**Work task:** Return exactly the lines of the records below, starting at the line that contains "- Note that" and ending at the line that contains "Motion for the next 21", with both of those lines kept.

======== Information

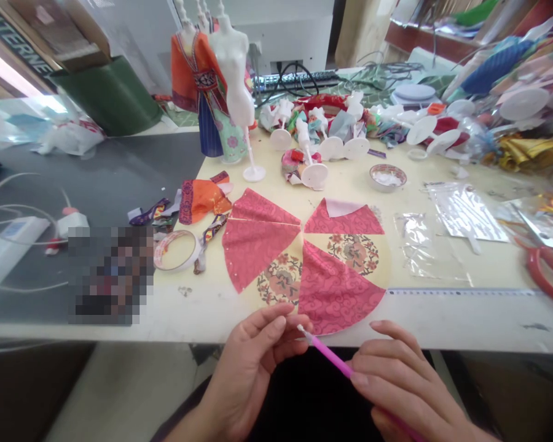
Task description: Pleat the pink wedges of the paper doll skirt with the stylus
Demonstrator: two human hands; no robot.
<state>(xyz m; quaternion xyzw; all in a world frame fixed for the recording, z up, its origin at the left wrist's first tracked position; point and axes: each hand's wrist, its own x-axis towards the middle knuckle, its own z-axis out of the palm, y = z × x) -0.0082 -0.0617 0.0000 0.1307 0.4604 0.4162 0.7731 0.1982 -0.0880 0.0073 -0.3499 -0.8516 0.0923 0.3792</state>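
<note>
A pink pen-like tool [330, 356] with a pale tip is held in my right hand [396, 374], its tip pointing up and left. My left hand [262, 350] has its fingers curled together close to that tip; whatever they pinch is too small to make out. Just beyond both hands, on the table, a round layout of fabric wedges shows red patterned pieces [341, 288] and cream pieces with floral medallions [354, 253]. One red wedge [343, 220] at the upper right has a folded pale corner.
A tape roll [156, 250], orange cloth [207, 199] and a blurred item [113, 276] lie left. Dressed mannequins [233, 73] stand behind. A small bowl [388, 177], plastic bags [465, 212], a ruler [461, 293] and red-handled scissors [550, 276] are right.
</note>
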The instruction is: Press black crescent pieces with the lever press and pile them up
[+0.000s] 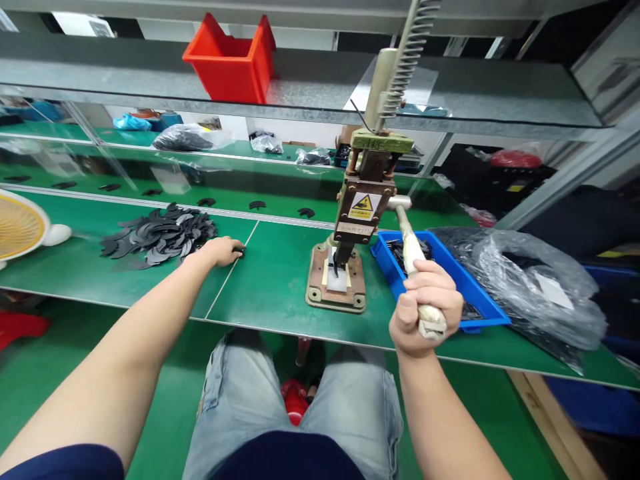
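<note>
My right hand (426, 308) is wrapped round the pale, taped lever (411, 247) of a hand press (361, 207). The press stands on the green table, its ram lowered to a small light plate (337, 279) on the base, with a dark piece at the ram's tip. On the left, my left hand (223, 252) is beside a pile of dark curved pieces (167, 233). Its fingers are closed on a small dark piece (241, 253), mostly hidden by the fingertips.
A blue tray (467, 287) with dark parts lies right of the press, beside a clear plastic bag (540, 280). Several dark pieces line the conveyor strip behind. A red bin (233, 67) sits on the upper shelf. At far left is a yellow-and-white round item (23, 227).
</note>
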Available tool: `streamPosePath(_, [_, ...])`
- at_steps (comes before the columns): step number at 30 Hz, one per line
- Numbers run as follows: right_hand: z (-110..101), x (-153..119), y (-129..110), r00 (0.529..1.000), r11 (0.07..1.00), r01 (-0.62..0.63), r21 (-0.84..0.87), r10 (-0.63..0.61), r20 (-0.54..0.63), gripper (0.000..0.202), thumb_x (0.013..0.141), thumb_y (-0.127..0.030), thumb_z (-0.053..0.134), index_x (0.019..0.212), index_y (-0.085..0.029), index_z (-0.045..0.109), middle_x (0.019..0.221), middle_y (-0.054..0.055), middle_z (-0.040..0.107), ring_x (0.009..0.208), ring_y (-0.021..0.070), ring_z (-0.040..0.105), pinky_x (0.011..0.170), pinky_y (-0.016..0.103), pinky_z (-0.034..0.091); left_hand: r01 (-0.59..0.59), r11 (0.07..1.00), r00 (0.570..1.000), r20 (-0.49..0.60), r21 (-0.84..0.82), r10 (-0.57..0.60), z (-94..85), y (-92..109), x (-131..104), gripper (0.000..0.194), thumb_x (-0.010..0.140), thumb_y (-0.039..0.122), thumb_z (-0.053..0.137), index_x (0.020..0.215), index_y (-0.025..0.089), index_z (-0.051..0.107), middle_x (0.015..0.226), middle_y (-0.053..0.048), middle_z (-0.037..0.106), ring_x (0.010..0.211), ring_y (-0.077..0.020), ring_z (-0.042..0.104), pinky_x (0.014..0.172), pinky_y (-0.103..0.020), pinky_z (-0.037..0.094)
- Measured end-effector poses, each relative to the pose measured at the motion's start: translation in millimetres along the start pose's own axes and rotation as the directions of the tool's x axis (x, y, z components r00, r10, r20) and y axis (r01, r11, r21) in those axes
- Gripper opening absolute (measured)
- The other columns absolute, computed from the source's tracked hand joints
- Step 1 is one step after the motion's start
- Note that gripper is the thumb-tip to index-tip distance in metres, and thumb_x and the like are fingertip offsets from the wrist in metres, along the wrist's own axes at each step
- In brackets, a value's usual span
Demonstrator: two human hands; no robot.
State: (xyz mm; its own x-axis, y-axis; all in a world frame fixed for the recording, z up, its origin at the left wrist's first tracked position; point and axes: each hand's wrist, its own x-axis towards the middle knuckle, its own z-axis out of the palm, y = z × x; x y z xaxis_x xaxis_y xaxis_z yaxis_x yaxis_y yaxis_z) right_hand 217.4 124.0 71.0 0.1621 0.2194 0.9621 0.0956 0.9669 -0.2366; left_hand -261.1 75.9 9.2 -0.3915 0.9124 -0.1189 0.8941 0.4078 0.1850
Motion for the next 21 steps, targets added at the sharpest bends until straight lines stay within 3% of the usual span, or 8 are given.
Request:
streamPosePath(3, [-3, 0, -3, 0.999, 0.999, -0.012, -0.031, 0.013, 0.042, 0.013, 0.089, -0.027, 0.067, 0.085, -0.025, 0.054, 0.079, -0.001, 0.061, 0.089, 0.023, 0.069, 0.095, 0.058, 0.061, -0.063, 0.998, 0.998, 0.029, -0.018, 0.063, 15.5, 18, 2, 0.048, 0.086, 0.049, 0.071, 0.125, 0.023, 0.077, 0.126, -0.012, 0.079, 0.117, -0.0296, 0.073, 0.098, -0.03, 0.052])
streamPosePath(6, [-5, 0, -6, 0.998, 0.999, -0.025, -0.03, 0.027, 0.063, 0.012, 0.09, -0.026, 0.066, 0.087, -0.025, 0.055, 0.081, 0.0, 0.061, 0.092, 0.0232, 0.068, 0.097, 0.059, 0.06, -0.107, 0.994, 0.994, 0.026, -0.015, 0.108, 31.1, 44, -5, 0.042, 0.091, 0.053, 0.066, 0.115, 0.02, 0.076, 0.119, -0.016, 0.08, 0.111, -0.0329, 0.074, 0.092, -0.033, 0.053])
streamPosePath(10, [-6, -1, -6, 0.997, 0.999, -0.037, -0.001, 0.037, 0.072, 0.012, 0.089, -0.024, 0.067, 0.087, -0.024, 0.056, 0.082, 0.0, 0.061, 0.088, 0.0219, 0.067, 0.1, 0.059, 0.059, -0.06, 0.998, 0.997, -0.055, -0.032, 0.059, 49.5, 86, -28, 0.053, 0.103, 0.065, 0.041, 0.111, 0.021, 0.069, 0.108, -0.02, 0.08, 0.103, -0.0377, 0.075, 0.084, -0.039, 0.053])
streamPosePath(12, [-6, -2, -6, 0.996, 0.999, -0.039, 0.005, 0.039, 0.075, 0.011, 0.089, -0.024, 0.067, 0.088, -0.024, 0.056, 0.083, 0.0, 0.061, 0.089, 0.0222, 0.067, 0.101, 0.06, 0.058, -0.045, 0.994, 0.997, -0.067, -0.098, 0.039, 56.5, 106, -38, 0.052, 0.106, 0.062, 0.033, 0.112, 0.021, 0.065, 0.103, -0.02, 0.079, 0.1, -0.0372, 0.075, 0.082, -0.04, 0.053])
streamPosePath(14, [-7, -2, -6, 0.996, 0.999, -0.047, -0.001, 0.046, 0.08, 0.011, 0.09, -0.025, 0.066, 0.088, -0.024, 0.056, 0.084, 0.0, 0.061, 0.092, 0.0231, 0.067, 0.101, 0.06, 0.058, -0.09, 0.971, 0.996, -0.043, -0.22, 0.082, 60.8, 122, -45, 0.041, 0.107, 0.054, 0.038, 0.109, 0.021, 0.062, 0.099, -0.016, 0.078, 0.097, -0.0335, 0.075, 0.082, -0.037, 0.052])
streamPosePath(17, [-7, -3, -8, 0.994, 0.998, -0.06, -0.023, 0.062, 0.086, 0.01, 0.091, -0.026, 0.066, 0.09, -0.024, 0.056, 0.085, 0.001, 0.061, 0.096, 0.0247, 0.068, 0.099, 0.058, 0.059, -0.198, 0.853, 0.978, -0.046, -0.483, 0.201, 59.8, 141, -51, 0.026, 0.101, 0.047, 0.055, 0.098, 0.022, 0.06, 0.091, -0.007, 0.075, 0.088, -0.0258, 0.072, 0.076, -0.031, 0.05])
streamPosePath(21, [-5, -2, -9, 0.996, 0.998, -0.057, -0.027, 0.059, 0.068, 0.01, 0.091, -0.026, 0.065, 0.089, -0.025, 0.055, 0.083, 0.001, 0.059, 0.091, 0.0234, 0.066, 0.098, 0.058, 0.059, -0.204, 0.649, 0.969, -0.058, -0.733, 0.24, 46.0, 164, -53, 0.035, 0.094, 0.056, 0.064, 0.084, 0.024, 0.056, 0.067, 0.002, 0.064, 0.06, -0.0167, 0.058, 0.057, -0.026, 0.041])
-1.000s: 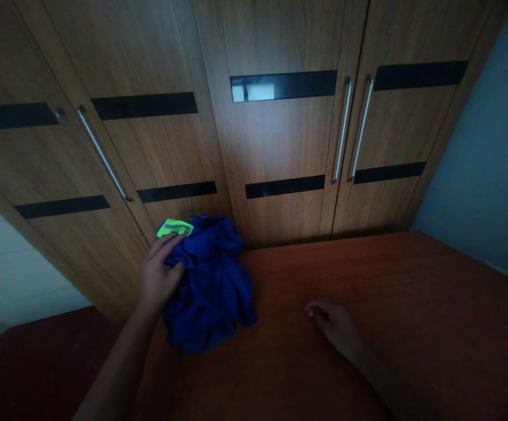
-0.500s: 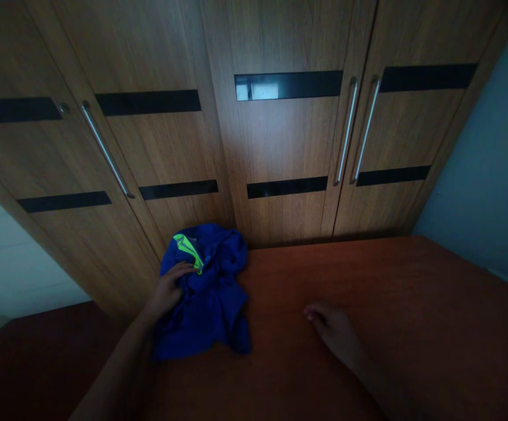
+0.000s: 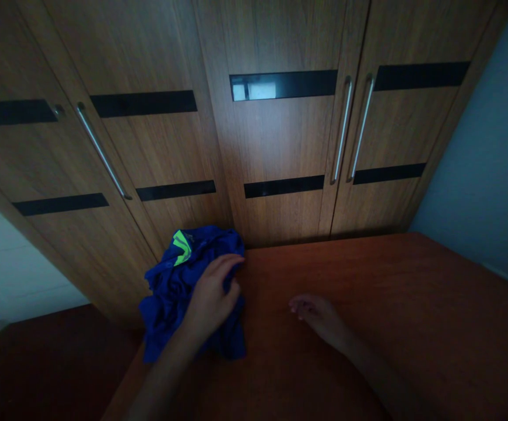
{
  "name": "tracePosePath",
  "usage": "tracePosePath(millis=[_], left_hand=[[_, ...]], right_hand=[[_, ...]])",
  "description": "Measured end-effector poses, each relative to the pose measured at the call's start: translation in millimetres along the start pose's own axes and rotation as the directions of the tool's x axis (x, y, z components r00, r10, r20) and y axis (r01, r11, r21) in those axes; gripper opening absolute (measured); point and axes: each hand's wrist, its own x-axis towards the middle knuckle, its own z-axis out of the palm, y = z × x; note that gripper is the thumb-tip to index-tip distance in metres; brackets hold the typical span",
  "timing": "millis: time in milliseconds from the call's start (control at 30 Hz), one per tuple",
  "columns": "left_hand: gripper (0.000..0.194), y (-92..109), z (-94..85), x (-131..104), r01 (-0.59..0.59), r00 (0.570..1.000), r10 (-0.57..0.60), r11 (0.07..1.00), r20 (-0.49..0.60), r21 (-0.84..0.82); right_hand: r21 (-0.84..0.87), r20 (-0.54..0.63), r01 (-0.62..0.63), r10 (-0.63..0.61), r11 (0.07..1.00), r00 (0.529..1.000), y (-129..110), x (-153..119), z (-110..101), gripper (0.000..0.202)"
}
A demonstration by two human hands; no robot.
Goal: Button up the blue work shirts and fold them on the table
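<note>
A crumpled blue garment (image 3: 170, 292) with a neon yellow-green patch lies in a heap at the table's left end, against the cabinet. In front of its right part is my left hand (image 3: 214, 292), thumb and fingers apart, nothing held between them. Whether that hand touches the cloth I cannot tell. My right hand (image 3: 319, 318) is over the tabletop, to the right of the garment. Its fingers are loosely bent and a little apart, with nothing in them.
The reddish-brown wooden table (image 3: 368, 269) stands against a tall wooden cabinet (image 3: 280, 140) with black strips and long metal handles (image 3: 342, 131). A pale wall (image 3: 469, 187) rises on the right. Dark floor (image 3: 61, 351) shows beyond the table's left edge.
My left hand has let go of the garment near its bright patch and moved right. The garment's left side now spreads farther left. My right hand has shifted slightly left and its fingers have loosened.
</note>
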Motion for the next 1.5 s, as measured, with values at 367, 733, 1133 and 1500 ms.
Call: tracePosePath(millis=[367, 733, 1133, 1500], left_hand=[[0.026, 41, 159.2, -18, 0.324, 0.946, -0.244, 0.674, 0.213, -0.664], [0.025, 29, 164.9, -26, 0.377, 0.925, -0.243, 0.49, 0.292, -0.786], [0.026, 35, 166.0, -32, 0.392, 0.92, -0.238, 0.525, 0.312, -0.756], [0.024, 34, 162.8, -31, 0.413, 0.91, -0.267, 0.536, 0.316, -0.737]], right_hand=[[-0.152, 0.068, 0.225, -0.217, 0.962, 0.974, -9, 4, 17, 0.032], [-0.509, 0.181, 0.198, -0.12, 0.838, 0.976, -13, 4, 18, 0.026], [-0.581, 0.031, 0.047, -0.036, 0.813, 0.999, -13, 2, 11, 0.031], [-0.605, 0.102, 0.107, -0.056, 0.789, 0.993, -16, -1, 14, 0.024]])
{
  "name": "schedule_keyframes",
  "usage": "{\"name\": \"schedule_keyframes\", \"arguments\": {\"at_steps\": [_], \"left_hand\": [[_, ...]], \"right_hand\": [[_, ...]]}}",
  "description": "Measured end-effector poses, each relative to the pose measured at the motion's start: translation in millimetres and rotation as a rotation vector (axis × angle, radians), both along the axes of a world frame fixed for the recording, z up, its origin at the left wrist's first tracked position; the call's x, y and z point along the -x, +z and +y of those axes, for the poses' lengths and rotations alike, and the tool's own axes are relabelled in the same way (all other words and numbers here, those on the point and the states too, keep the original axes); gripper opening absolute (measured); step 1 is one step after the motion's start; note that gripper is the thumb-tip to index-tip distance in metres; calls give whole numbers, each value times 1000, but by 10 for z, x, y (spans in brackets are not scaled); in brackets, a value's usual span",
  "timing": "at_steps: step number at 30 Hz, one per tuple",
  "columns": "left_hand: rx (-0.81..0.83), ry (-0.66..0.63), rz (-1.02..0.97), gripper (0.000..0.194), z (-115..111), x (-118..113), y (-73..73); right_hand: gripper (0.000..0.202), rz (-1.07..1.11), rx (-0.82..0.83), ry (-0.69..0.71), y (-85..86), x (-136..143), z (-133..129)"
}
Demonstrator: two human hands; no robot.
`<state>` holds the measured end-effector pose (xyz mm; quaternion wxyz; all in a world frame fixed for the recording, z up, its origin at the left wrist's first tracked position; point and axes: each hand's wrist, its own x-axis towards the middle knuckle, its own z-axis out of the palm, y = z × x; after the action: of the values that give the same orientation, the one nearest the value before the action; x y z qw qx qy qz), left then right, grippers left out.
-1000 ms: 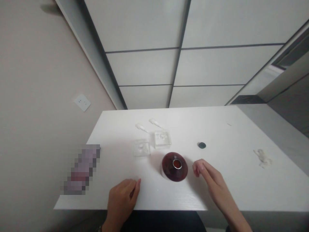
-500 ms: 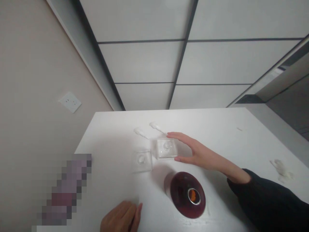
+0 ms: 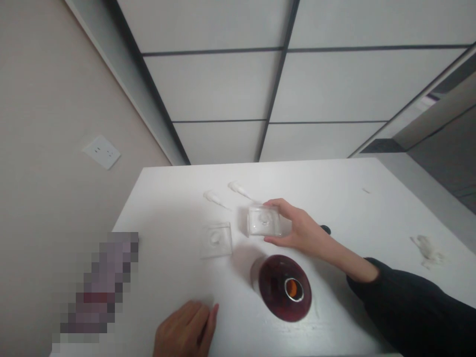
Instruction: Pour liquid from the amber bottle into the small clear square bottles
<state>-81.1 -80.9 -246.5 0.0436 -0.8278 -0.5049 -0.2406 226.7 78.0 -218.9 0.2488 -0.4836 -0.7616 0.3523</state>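
My right hand (image 3: 288,225) has its thumb and fingers round the sides of a clear square container (image 3: 263,221), which looks slightly raised from the table and shows a round shape in its middle. A similar flat clear square piece (image 3: 216,240) lies to its left. My left hand (image 3: 186,327) rests on the table near the front edge, fingers curled in and thumb beside them. I see nothing held in it. Between the hands stands a dark red, round-topped object (image 3: 277,292) with a metal-rimmed orange centre.
Two small translucent plastic spoon-like pieces (image 3: 213,198) lie behind the clear squares. A dark round item (image 3: 326,229) shows beyond my right wrist. Crumpled pale material (image 3: 427,250) lies on the white table (image 3: 156,213) at the right. A pixelated area covers the left edge.
My right hand has closed from a wide reach onto the clear container and shifted it slightly right. A dark round item now shows behind the wrist. The view has tilted a little.
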Motion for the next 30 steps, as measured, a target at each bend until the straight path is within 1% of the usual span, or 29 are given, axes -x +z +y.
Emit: {"name": "schedule_keyframes", "arguments": {"at_steps": [3, 6, 8, 10, 12, 14, 16, 18, 20, 22, 24, 27, 28, 30], "left_hand": [[-22, -15, -94, 47, 19, -29, 128], [53, -52, -250, 33, 19, -103, 330], [108, -73, -328, 26, 28, -208, 458], [155, -91, -389, 32, 68, -357, 550], [216, -121, -461, 44, 153, -523, 597], [280, -176, -529, 55, 271, -666, 608], [334, -239, -577, 65, 396, -761, 590], [364, -290, -611, 66, 501, -805, 547], [395, -330, -660, 61, 571, -817, 483], [453, -356, -734, 59, 606, -817, 412], [517, -366, -800, 60, 615, -819, 352], [561, -358, -848, 64, 606, -826, 307], [576, -352, -857, 64, 603, -827, 303], [612, -344, -871, 66, 598, -827, 305]], "right_hand": [[58, 44, -43, -109, 83, -200, -156], [63, 149, -67, -202, 180, -396, -381], [64, 202, -86, -233, 250, -495, -547], [61, 209, -120, -252, 320, -565, -708], [57, 196, -162, -260, 382, -612, -854], [55, 174, -202, -263, 436, -643, -978], [59, 173, -248, -268, 486, -659, -1079], [64, 183, -287, -261, 537, -664, -1158], [64, 164, -305, -230, 591, -665, -1217], [61, 105, -318, -186, 638, -669, -1253], [61, 60, -347, -134, 673, -677, -1269], [64, 29, -402, -40, 695, -682, -1279], [65, 19, -405, -25, 693, -679, -1285], [71, 13, -387, -51, 677, -665, -1307]]}}
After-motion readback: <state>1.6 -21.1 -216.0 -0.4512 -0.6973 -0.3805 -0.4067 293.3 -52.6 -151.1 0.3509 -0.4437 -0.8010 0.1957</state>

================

**Written reply:**
- Note that gripper is the thumb-tip to index-tip distance in metres, and thumb_x and the like are fingertip offsets from the wrist in metres, along the wrist's own axes at each step
- In brackets, a value's usual span
Demonstrator: two human hands; no robot.
State: (xyz mm; its own x-axis, y-axis; all in a world frame fixed for the recording, z up, its origin at the left wrist's first tracked position; point and axes: each hand's wrist, its own x-axis towards the middle knuckle, its own z-axis out of the palm, y = z × x; x y z xaxis_x xaxis_y xaxis_z yaxis_x yaxis_y yaxis_z) right_hand 217.4 124.0 71.0 0.1621 0.2194 0.9621 0.0956 0.9669 -0.2366; left_hand -261.1 75.9 9.2 -0.3915 0.9124 -0.1189 0.8941 0.4078 0.1850
Motion for the next 21 steps, targets added at the sharpest bends until straight lines stay within 3% of the usual span, or 8 are given.

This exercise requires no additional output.